Is this approach right?

Thanks
Karthik


Re: Solr Cell: Content extraction problem with ContentStreamUpdateRequest and multiple files

2011-03-09 Thread Karthik Shiraly
In case the exact problem was not clear to somebody:
The problem with FileUpload interpreting file data as regular form fields is
that, Solr thinks there are no content streams in the request and throws a
missing_content_stream exception.

On Thu, Mar 10, 2011 at 10:59 AM, Karthik Shiraly 
karthikshiral...@gmail.com wrote:

 Hi,

 I'm using Solr 1.4.1.
 The scenario involves user uploading multiple files. These have content
 extracted using SolrCell, then indexed by Solr along with other information
 about the user.

 ContentStreamUpdateRequest seemed like the right choice for this - use
 addFile() to send file data, and use setParam() to add normal data fields.

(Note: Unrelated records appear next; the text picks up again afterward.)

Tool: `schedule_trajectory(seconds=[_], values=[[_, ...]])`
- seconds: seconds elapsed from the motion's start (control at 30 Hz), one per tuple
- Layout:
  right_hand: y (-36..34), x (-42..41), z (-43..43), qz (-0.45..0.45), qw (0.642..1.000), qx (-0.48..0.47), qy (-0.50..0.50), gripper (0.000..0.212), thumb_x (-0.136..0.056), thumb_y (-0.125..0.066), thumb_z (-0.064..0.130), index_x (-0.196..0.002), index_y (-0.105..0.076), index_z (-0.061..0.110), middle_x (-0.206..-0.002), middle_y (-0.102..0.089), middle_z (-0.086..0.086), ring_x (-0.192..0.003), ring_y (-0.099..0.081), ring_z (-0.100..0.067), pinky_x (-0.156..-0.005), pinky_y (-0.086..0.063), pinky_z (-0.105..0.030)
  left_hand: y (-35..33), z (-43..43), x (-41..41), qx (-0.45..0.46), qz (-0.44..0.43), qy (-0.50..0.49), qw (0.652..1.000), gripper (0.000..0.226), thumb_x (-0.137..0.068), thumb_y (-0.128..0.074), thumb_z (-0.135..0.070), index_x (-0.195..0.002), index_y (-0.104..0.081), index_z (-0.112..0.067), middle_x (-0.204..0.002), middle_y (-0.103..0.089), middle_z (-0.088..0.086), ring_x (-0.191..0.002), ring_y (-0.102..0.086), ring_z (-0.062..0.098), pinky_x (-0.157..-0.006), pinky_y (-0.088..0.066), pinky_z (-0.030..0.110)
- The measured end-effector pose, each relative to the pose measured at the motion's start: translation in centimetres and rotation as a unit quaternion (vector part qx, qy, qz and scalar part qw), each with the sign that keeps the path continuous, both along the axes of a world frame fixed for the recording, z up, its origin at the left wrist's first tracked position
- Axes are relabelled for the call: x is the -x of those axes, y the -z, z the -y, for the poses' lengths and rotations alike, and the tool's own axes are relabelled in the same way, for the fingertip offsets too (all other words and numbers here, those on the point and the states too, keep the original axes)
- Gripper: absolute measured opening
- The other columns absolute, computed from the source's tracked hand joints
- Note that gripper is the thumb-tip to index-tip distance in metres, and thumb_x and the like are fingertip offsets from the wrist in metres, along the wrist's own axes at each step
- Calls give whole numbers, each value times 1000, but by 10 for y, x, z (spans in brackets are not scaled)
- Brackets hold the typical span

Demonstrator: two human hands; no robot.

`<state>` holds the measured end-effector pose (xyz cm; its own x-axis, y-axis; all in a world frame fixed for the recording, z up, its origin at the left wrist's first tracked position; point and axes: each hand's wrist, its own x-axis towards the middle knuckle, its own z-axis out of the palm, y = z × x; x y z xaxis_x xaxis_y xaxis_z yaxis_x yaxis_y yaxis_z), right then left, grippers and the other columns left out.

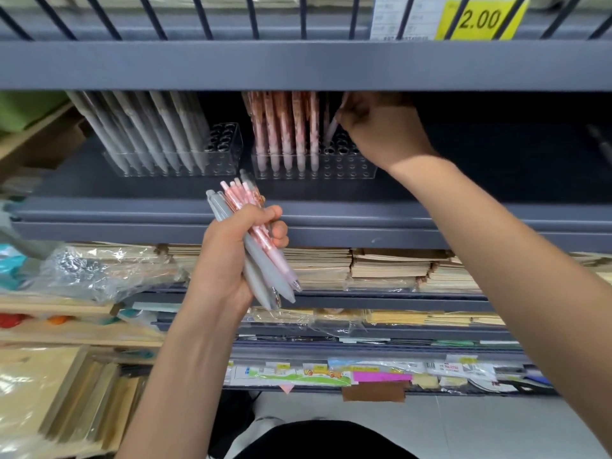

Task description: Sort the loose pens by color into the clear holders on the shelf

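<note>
My left hand (238, 246) grips a bundle of loose pens (258, 246), grey ones and pink patterned ones, in front of the shelf edge. On the shelf stand two clear holders. The left holder (225, 150) is filled with grey pens (149, 130), with empty holes at its right end. The right holder (347, 167) has pink pens (284, 127) in its left part. My right hand (381, 130) reaches under the upper shelf and pinches one pen (331, 130), whose tip is at a hole of the right holder beside the pink pens.
The upper shelf's front rail (298, 64) hangs low over the holders and bears a yellow price tag (480, 18). Below are stacks of notebooks (381, 266), plastic wrapping (99, 270) at left, and lower shelves with stationery.
</note>
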<state>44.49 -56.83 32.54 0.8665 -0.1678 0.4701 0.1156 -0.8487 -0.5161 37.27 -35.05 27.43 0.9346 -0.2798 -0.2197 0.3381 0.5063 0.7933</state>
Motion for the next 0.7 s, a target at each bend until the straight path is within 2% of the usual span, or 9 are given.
schedule_trajectory(seconds=[0.07,0.13,0.33,0.4,0.47,0.53,0.7], values=[[-1,-5,-1,-33,998,58,-10,15,-93,-53,24,-100,-61,14,-102,-65,-6,-99,-59,-26,-88,-46,-32,0,-2,-2,1,8,-2,1000,33,-73,-66,-9,-101,-48,-5,-63,-52,5,-51,-50,13,-48,-45,21],[-4,-7,-4,-56,994,89,-12,22,-95,-52,26,-110,-59,12,-114,-62,-14,-107,-57,-33,-91,-46,-36,1,-2,-4,6,10,-10,1000,34,-73,-66,-8,-101,-47,-4,-65,-53,5,-52,-50,12,-49,-45,21],[-10,-11,-7,-132,980,151,0,33,-102,-41,33,-126,-46,10,-114,-56,-18,-105,-56,-38,-77,-36,-33,3,-3,-7,-1,12,0,1000,18,-75,-64,-6,-90,-54,-4,-64,-53,6,-53,-50,13,-50,-45,20],[-13,-11,-7,-156,976,149,4,40,-102,-38,36,-134,-40,12,-127,-54,-17,-112,-54,-39,-81,-38,-35,3,-3,-8,-3,10,8,1000,16,-75,-64,-6,-89,-55,-3,-64,-53,6,-53,-50,13,-49,-45,20],[-15,-11,-9,-169,974,149,6,44,-102,-36,37,-140,-35,14,-140,-48,-16,-122,-49,-41,-92,-39,-38,2,-2,-9,-6,8,18,1000,17,-76,-64,-6,-89,-55,-2,-65,-52,7,-53,-50,13,-49,-45,21],[-16,-11,-10,-174,973,154,5,43,-102,-36,35,-140,-36,14,-141,-47,-17,-124,-48,-41,-94,-38,-38,2,0,-10,-10,12,26,1000,13,-77,-64,-5,-87,-57,0,-65,-52,7,-53,-51,14,-50,-46,21],[-16,-10,-11,-173,975,140,0,39,-102,-40,35,-134,-43,12,-132,-52,-17,-118,-52,-37,-84,-34,-31,1,2,-9,-25,25,52,998,20,-72,-65,-7,-89,-56,0,-63,-52,8,-51,-51,16,-50,-46,23]])
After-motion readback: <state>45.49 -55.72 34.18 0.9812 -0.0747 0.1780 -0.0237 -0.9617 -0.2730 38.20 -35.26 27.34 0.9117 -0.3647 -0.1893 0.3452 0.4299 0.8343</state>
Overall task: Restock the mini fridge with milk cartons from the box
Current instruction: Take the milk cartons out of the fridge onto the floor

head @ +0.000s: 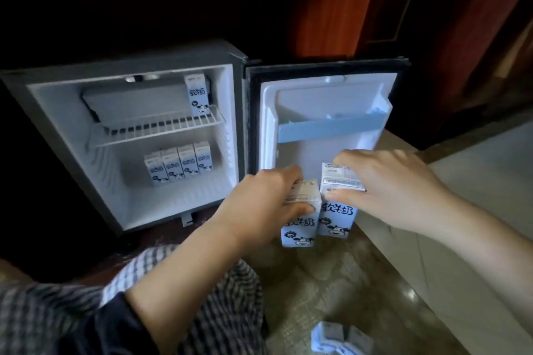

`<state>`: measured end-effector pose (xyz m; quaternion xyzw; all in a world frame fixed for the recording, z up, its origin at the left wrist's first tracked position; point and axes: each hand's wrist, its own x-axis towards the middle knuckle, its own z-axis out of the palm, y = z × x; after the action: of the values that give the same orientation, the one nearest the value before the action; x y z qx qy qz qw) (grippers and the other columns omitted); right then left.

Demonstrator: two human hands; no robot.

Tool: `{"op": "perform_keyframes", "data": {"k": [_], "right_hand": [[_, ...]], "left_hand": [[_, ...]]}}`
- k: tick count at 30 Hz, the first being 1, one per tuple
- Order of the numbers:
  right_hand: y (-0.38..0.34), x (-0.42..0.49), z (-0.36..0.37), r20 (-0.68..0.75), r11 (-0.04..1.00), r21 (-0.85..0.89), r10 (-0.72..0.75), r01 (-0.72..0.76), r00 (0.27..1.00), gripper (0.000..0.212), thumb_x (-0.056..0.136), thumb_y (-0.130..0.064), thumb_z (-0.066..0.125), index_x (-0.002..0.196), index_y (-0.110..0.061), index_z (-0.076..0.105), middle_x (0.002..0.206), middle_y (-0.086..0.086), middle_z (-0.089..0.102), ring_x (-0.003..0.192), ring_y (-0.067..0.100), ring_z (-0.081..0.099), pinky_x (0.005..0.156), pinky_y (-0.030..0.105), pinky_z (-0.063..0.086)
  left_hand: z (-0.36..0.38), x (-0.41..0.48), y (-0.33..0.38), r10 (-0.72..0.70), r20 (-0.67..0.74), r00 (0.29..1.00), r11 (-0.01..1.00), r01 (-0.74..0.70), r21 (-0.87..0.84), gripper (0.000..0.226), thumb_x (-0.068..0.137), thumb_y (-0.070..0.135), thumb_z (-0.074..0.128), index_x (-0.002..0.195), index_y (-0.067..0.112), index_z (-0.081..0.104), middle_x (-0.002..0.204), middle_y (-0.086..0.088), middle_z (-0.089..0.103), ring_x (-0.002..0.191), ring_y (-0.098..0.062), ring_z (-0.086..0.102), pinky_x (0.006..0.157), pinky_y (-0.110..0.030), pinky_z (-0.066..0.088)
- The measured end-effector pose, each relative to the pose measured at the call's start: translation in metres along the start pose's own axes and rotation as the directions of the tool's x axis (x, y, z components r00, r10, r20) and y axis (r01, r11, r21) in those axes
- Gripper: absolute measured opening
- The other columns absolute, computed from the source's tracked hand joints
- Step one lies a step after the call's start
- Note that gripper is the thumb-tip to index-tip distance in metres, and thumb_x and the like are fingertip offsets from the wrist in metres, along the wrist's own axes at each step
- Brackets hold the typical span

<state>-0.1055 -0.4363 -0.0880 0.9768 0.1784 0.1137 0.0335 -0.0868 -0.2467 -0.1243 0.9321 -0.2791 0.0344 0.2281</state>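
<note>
Your left hand [266,199] and right hand [386,184] each grip one upright milk carton [300,216], fingers clamped on its top, before the open fridge door [326,112].

1. The left hand [268,199] is palm down, its fingers curled over the top of the left milk carton [300,223] and its thumb pressed on the front face.
2. The left forearm [184,274] is bare and reaches up from the lower left, with a dark sleeve [115,323] at the elbow.
3. The right hand [383,184] grips the right milk carton [337,212] from above — thumb in front, fingers behind.
4. The right forearm [476,239] is bare and enters from the right edge.
</note>
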Motion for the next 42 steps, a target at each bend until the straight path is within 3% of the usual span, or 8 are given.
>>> {"op": "perform_keyframes", "data": {"k": [4, 8, 18, 25, 29, 35, 39, 42], "right_hand": [[0.026, -0.042, 0.034, 0.127, 0.997, 0.006, 0.071, -0.072, 0.989, 0.042, 0.085, -0.064, 0.045, 0.102, -0.025, 0.046, 0.108, -0.008, 0.06, 0.101, 0.025, 0.06, 0.068, 0.033, 0.035], [0.044, -0.077, 0.074, 0.293, 0.992, 0.069, 0.084, -0.108, 0.953, 0.039, 0.086, -0.063, 0.046, 0.093, -0.025, 0.046, 0.085, -0.01, 0.049, 0.084, 0.018, 0.056, 0.062, 0.03, 0.032], [0.058, -0.164, 0.212, 0.541, 0.924, 0.212, 0.161, -0.318, 0.826, 0.044, 0.086, -0.056, 0.053, 0.119, -0.027, 0.055, 0.109, 0.0, 0.067, 0.096, 0.02, 0.062, 0.077, 0.033, 0.048], [0.044, -0.203, 0.275, 0.649, 0.852, 0.212, 0.243, -0.478, 0.721, 0.039, 0.088, -0.049, 0.054, 0.111, -0.018, 0.058, 0.104, 0.003, 0.067, 0.09, 0.02, 0.063, 0.067, 0.028, 0.042], [0.037, -0.222, 0.296, 0.644, 0.787, 0.266, 0.285, -0.557, 0.71, 0.039, 0.088, -0.04, 0.058, 0.121, -0.02, 0.055, 0.114, 0.002, 0.065, 0.1, 0.019, 0.062, 0.078, 0.026, 0.043], [0.023, -0.242, 0.323, 0.704, 0.638, 0.278, 0.374, -0.719, 0.604, 0.042, 0.091, -0.036, 0.057, 0.13, -0.022, 0.05, 0.118, 0.003, 0.064, 0.106, 0.02, 0.061, 0.087, 0.031, 0.049], [0.011, -0.255, 0.342, 0.527, 0.625, 0.314, 0.511, -0.715, 0.679, 0.046, 0.097, -0.048, 0.034, 0.116, -0.017, 0.061, 0.083, 0.007, 0.069, 0.074, 0.023, 0.068, 0.063, 0.026, 0.054], [0.002, -0.253, 0.346, 0.63, 0.516, 0.333, 0.501, -0.789, 0.593, 0.047, 0.086, -0.039, 0.056, 0.127, -0.017, 0.055, 0.112, 0.007, 0.066, 0.1, 0.029, 0.064, 0.084, 0.033, 0.048]], "left_hand": [[0.051, 0.0, 0.028, 0.011, 0.195, 0.981, 1.0, -0.009, -0.012, 0.028, 0.087, 0.043, 0.06, 0.096, 0.022, 0.046, 0.096, 0.0, 0.06, 0.091, -0.024, 0.06, 0.068, -0.03, 0.041], [0.105, -0.001, 0.048, 0.009, 0.371, 0.929, 0.997, -0.038, 0.07, 0.033, 0.088, 0.041, 0.058, 0.109, 0.018, 0.045, 0.112, -0.007, 0.06, 0.102, -0.029, 0.06, 0.074, -0.036, 0.043], [0.217, -0.008, 0.056, -0.136, 0.647, 0.751, 0.989, 0.06, 0.138, 0.032, 0.092, 0.035, 0.053, 0.119, 0.017, 0.046, 0.117, -0.009, 0.058, 0.105, -0.028, 0.057, 0.078, -0.036, 0.046], [0.287, -0.019, 0.049, -0.206, 0.745, 0.634, 0.978, 0.151, 0.142, 0.039, 0.092, 0.018, 0.052, 0.13, 0.014, 0.046, 0.119, -0.012, 0.059, 0.105, -0.028, 0.059, 0.083, -0.033, 0.05], [0.316, -0.031, 0.046, -0.219, 0.79, 0.573, 0.973, 0.189, 0.132, 0.04, 0.095, 0.016, 0.045, 0.135, 0.014, 0.041, 0.128, -0.014, 0.055, 0.113, -0.029, 0.057, 0.088, -0.033, 0.046], [0.347, -0.044, 0.042, -0.205, 0.787, 0.582, 0.976, 0.178, 0.123, 0.038, 0.1, 0.025, 0.037, 0.137, 0.015, 0.04, 0.13, -0.011, 0.054, 0.114, -0.028, 0.056, 0.095, -0.036, 0.047], [0.365, -0.049, 0.036, -0.169, 0.798, 0.578, 0.985, 0.071, 0.157, 0.037, 0.099, 0.023, 0.038, 0.135, 0.016, 0.042, 0.132, -0.01, 0.051, 0.117, -0.029, 0.053, 0.098, -0.037, 0.044], [0.367, -0.052, 0.043, -0.163, 0.786, 0.596, 0.985, 0.06, 0.16, 0.045, 0.1, 0.025, 0.035, 0.144, 0.015, 0.03, 0.14, -0.01, 0.043, 0.119, -0.027, 0.052, 0.098, -0.038, 0.041]]}}
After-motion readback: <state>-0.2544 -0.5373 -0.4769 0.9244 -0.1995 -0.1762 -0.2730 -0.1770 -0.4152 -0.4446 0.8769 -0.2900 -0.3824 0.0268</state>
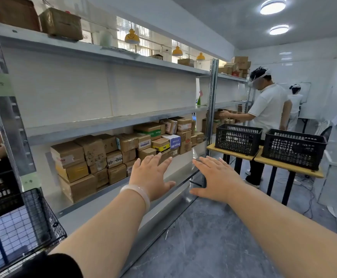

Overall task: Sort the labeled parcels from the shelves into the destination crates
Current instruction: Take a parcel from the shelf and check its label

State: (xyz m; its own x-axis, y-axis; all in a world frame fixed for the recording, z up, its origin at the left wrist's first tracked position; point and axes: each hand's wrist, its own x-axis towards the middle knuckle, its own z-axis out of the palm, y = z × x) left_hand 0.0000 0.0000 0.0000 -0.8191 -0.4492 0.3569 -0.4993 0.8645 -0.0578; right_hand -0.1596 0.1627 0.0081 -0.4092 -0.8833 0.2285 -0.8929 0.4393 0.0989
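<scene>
Several brown cardboard parcels (95, 157) with labels are stacked on the lower shelf (95, 196) of a metal rack. My left hand (150, 175) reaches out flat in front of that shelf, fingers straight and spread, a pale bangle on its wrist, holding nothing. My right hand (215, 177) is stretched out beside it to the right, also flat and empty, near the rack's upright post (211, 109). Two black plastic crates (237, 138) (293, 148) stand on yellow-topped tables (287, 167) at the right.
A black wire basket (21, 221) sits at the lower left. A person in white (267, 109) handles boxes at the far shelf; another person stands behind. More boxes (61, 23) lie on the top shelf. Grey floor (213, 237) runs along the rack.
</scene>
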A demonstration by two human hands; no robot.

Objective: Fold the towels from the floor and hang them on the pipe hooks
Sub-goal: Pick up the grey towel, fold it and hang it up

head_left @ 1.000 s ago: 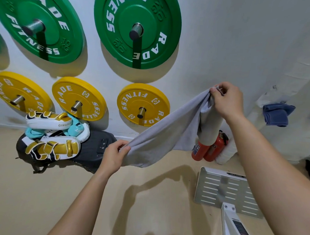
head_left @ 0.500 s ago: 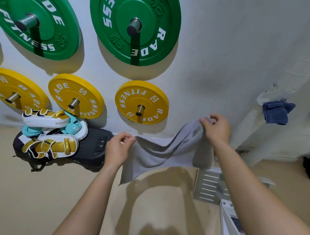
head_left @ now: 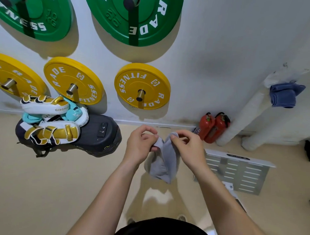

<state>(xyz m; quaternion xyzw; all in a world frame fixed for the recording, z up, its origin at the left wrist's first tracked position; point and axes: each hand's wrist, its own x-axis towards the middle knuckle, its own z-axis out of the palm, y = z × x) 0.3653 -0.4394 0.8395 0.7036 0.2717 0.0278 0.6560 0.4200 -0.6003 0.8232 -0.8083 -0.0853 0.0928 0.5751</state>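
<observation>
Gym floor below; left hand (head_left: 140,143) and right hand (head_left: 188,147) pinched towel (head_left: 163,162) corners together, fold hanging beneath grip; best matched edges before next fold.

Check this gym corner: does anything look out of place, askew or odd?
The pile of boxing pads is heaped unevenly on the black bag by the wall. The metal panel lies loose on the floor. Nothing looks spilled.

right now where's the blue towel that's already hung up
In the head view, the folded blue cloth towel hangs at upper right on the white wall pipe, above and right of the two red fire extinguishers.
</observation>
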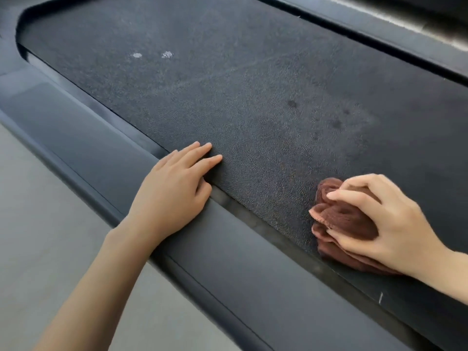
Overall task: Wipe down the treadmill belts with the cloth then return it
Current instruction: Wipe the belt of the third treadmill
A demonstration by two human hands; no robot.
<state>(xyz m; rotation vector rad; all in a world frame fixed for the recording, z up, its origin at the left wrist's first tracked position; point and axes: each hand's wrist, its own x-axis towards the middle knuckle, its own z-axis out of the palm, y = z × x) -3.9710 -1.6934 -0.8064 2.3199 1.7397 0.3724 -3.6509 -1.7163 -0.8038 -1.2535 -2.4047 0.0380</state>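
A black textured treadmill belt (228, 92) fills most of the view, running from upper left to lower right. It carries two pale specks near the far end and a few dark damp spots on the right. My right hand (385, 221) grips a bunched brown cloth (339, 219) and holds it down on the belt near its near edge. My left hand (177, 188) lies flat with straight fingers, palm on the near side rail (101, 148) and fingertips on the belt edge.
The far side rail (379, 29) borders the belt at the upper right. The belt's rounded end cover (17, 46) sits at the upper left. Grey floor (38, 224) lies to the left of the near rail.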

 However, when I do multiple addFile() to ContentStreamUpdateRequest, I
 observed that at the server side, even the file parts of this multipart post
 are interpreted as regular form fields by the FileUpload component.
 I found that FileUpload does so because the filename value in
 Content-Disposition headers of each part are not being set.
 Digging a bit further, it seems the actual root cause is in the client side
 solrj API ... the CommonsHttpSolrServer class is not setting filename
 value in Content-Disposition header while creating multipart Part
 instances (from HttpClient framework).

 I solved this problem by a hack - in CommonsHttpSolrServer.request() method
 where the PartBase instances are created, I overrode
 sendDispositionHeader() and added filename value. That solved the
 problem.

 However, my questions are:
 1. Am I using ContentStreamUpdateRequest wrong, or is this actually a bug?
 Should I be using something else?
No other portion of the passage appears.